Task prompt -> Return every line of the listing below, unchanged, from its first line to the line holding "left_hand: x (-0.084", that line included.

Collected material ->
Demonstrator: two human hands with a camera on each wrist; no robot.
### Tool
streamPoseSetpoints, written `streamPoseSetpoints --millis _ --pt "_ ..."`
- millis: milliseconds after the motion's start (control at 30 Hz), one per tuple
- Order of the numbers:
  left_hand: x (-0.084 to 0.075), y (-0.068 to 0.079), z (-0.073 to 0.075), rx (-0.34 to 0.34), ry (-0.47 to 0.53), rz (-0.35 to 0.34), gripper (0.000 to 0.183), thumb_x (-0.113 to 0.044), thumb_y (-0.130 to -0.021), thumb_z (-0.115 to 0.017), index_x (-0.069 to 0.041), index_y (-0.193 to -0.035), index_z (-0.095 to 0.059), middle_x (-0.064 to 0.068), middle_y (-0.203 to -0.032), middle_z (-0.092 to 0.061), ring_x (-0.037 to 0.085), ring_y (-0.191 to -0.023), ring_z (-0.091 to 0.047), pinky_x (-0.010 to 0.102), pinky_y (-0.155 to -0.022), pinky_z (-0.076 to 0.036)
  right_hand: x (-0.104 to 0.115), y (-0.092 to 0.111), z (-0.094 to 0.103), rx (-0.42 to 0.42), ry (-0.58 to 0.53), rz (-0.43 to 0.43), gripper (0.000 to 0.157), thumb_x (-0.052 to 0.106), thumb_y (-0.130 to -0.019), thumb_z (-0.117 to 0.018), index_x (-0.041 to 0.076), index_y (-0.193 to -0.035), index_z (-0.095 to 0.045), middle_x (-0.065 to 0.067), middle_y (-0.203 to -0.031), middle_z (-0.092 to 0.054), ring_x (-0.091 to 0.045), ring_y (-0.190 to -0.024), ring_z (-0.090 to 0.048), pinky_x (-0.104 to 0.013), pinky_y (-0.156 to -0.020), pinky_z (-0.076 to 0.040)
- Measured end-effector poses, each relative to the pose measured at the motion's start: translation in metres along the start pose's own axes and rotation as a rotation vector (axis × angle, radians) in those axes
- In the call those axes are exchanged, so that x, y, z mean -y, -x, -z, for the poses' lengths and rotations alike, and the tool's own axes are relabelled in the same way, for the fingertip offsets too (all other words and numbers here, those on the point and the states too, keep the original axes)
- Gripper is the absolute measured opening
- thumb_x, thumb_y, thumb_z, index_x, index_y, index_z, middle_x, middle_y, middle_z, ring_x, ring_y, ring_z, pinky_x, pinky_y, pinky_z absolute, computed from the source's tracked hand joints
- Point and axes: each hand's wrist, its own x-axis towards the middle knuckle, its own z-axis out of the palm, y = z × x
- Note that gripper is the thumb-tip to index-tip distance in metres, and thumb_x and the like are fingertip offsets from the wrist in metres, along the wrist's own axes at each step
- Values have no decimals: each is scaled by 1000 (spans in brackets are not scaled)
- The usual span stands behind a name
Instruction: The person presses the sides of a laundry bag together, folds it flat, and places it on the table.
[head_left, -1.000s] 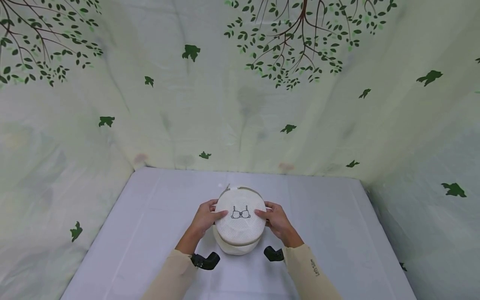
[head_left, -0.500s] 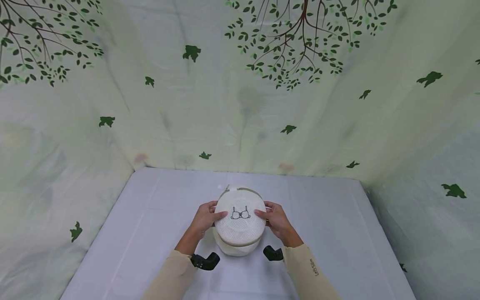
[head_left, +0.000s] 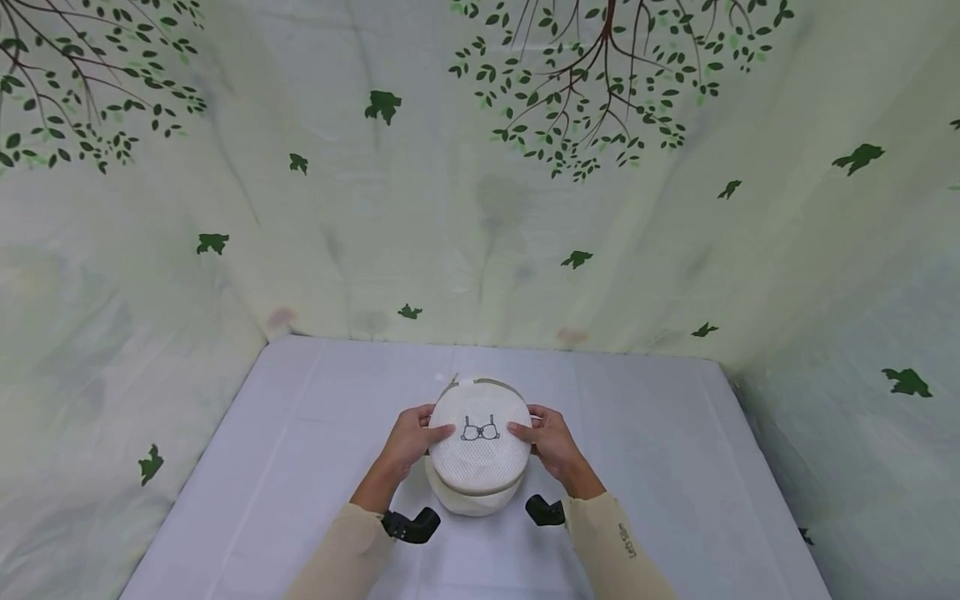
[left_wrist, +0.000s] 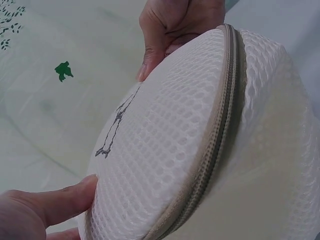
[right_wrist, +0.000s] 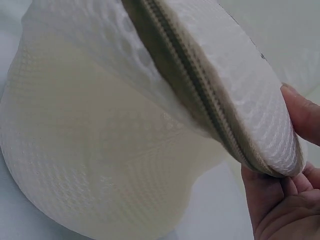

Exercise solution ->
Demonstrator: two human hands with a camera on each wrist; no robot.
### Tool
streamPoseSetpoints, written `streamPoseSetpoints --millis _ --pt "_ ..."`
- millis: milliseconds after the motion's start (control at 30 Hz), one per tuple
- Order of the numbers:
  left_hand: x (-0.084 to 0.075), y (-0.068 to 0.079), z (-0.073 to 0.075), rx (-0.34 to 0.34), ry (-0.47 to 0.53), rz (-0.35 to 0.34), gripper (0.000 to 0.183), thumb_x (-0.113 to 0.044), thumb_y (-0.130 to -0.021), thumb_z (-0.115 to 0.017), index_x (-0.069 to 0.041), index_y (-0.193 to -0.035), index_z (-0.095 to 0.059), middle_x (-0.064 to 0.068), middle_y (-0.203 to -0.032), middle_z (-0.092 to 0.061), ring_x (-0.037 to 0.085), ring_y (-0.191 to -0.023), ring_z (-0.091 to 0.047), pinky_x (-0.010 to 0.102), pinky_y (-0.155 to -0.022), pinky_z (-0.076 to 0.036)

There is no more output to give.